• [Problem description] Spot each line in the records below where the word "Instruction" occurs, then copy it.
### Data shown ###
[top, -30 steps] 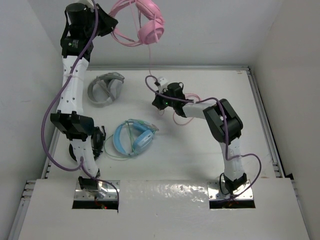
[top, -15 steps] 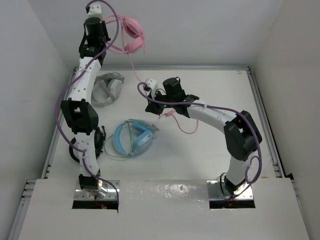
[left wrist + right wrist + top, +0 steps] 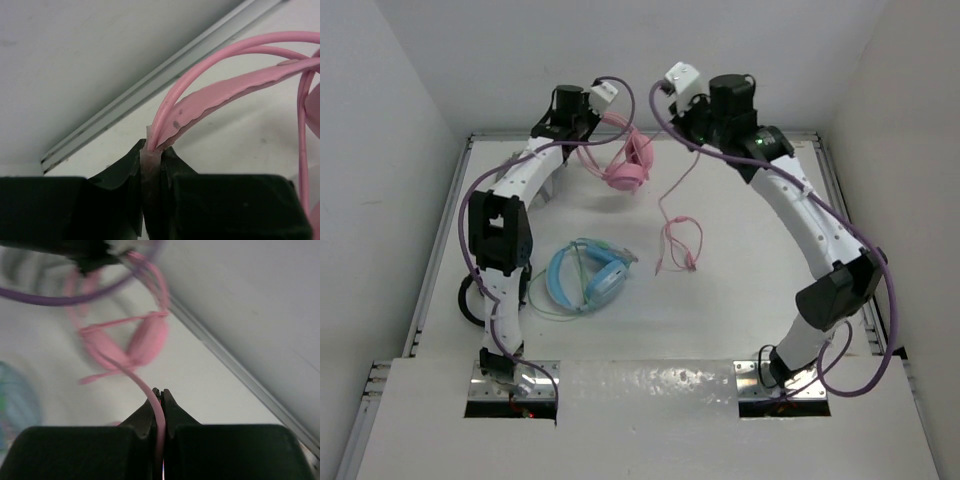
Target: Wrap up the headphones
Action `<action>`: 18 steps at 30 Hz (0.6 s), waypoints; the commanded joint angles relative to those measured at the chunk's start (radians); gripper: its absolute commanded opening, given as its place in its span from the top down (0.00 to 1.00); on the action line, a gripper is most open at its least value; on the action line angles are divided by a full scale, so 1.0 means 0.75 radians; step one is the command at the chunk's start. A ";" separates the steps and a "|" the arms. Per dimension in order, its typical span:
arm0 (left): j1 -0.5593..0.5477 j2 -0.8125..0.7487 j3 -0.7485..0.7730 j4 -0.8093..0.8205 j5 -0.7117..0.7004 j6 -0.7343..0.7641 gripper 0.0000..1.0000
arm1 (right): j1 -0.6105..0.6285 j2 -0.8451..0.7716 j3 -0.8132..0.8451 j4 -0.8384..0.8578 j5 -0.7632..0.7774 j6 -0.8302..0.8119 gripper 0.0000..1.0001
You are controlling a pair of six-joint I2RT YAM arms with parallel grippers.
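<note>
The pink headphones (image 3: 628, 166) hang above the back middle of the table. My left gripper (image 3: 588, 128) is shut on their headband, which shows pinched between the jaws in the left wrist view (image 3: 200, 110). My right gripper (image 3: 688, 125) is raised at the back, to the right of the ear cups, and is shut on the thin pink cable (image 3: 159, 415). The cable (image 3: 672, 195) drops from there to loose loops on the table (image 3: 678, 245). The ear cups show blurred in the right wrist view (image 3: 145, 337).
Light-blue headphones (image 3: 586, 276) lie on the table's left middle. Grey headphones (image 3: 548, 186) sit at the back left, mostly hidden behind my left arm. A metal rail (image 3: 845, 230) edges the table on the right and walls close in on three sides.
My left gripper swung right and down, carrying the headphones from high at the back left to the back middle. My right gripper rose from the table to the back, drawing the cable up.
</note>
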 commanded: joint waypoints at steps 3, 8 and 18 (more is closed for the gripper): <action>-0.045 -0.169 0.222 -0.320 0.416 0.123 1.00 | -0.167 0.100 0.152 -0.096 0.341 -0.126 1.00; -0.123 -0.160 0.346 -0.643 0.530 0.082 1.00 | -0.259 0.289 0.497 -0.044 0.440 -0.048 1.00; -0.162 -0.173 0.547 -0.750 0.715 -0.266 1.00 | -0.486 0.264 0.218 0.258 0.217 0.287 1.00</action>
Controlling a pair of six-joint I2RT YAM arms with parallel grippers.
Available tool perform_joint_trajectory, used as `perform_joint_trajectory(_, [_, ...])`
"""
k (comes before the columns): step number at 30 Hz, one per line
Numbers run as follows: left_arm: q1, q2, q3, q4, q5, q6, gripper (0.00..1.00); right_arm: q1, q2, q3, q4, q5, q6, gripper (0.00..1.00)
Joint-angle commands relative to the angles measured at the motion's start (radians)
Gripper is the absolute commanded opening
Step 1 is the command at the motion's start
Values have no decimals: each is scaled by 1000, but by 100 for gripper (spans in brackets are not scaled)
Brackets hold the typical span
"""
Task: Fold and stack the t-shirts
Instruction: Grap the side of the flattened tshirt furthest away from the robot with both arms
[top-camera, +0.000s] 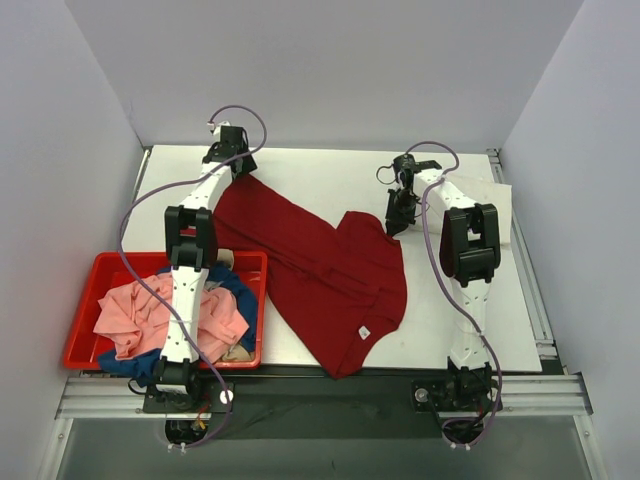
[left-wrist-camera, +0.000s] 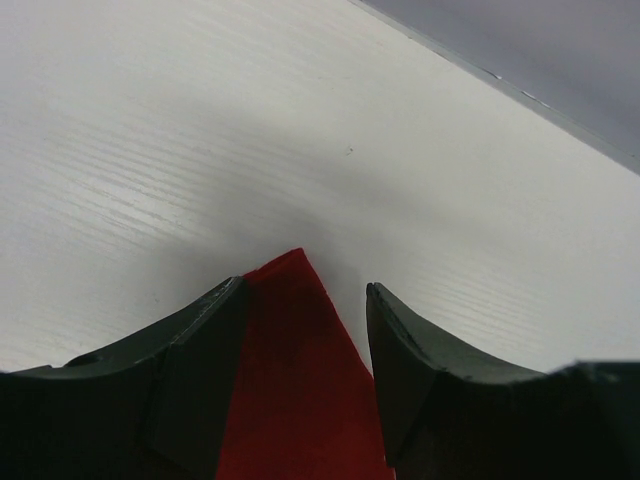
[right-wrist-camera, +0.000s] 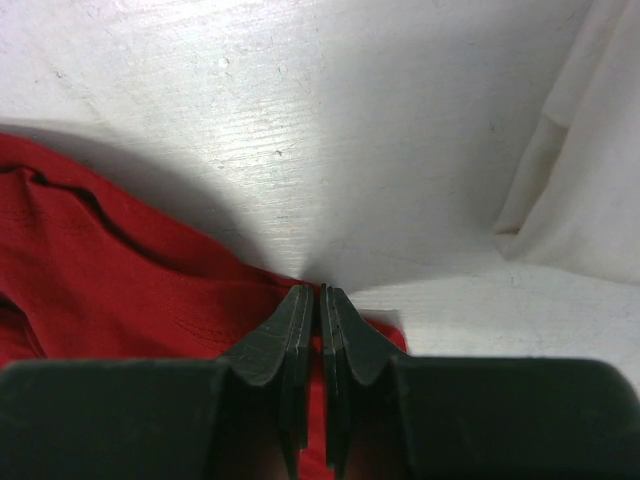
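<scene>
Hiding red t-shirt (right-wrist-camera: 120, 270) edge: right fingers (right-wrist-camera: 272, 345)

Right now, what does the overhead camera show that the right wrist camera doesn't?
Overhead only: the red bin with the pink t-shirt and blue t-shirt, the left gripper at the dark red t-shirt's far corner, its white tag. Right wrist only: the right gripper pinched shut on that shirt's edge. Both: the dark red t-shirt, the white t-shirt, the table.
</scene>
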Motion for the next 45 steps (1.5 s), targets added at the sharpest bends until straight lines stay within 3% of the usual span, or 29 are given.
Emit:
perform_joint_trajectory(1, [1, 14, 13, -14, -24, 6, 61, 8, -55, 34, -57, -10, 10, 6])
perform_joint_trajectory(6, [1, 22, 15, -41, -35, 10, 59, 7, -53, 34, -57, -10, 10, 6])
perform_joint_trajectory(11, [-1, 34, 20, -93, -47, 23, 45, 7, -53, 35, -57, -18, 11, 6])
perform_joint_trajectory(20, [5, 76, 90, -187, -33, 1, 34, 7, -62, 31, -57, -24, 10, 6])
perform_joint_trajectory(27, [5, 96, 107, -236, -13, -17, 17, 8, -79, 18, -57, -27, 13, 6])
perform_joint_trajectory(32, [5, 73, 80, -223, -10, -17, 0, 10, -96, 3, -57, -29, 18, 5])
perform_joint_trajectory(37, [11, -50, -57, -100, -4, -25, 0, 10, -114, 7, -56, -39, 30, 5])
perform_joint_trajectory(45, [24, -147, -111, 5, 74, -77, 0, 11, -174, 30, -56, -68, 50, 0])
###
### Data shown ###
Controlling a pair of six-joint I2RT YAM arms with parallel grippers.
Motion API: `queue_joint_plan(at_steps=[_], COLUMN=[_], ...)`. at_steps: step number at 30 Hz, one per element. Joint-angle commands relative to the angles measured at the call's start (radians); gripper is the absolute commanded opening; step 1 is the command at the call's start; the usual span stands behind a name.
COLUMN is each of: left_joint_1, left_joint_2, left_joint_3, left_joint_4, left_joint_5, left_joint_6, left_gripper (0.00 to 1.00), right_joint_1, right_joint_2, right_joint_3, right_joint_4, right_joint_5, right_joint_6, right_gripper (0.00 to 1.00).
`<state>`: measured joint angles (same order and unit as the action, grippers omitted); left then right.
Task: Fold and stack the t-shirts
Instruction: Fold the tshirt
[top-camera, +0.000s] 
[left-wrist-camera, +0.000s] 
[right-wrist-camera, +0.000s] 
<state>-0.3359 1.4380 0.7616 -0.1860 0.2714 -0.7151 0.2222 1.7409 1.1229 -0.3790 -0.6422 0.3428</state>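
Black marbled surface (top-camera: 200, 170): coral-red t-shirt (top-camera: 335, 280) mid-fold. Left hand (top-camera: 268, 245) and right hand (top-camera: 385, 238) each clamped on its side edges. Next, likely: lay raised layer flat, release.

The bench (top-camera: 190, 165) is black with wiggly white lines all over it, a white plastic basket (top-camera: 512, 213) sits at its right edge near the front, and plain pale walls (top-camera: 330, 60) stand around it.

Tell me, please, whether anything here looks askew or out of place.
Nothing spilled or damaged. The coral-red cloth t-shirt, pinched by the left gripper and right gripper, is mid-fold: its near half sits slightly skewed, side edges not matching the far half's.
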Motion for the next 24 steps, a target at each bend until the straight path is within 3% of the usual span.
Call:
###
• [Task answer]
Instruction: Grap the side of the flattened tshirt furthest away from the robot with both arms
Instruction: Fold the tshirt

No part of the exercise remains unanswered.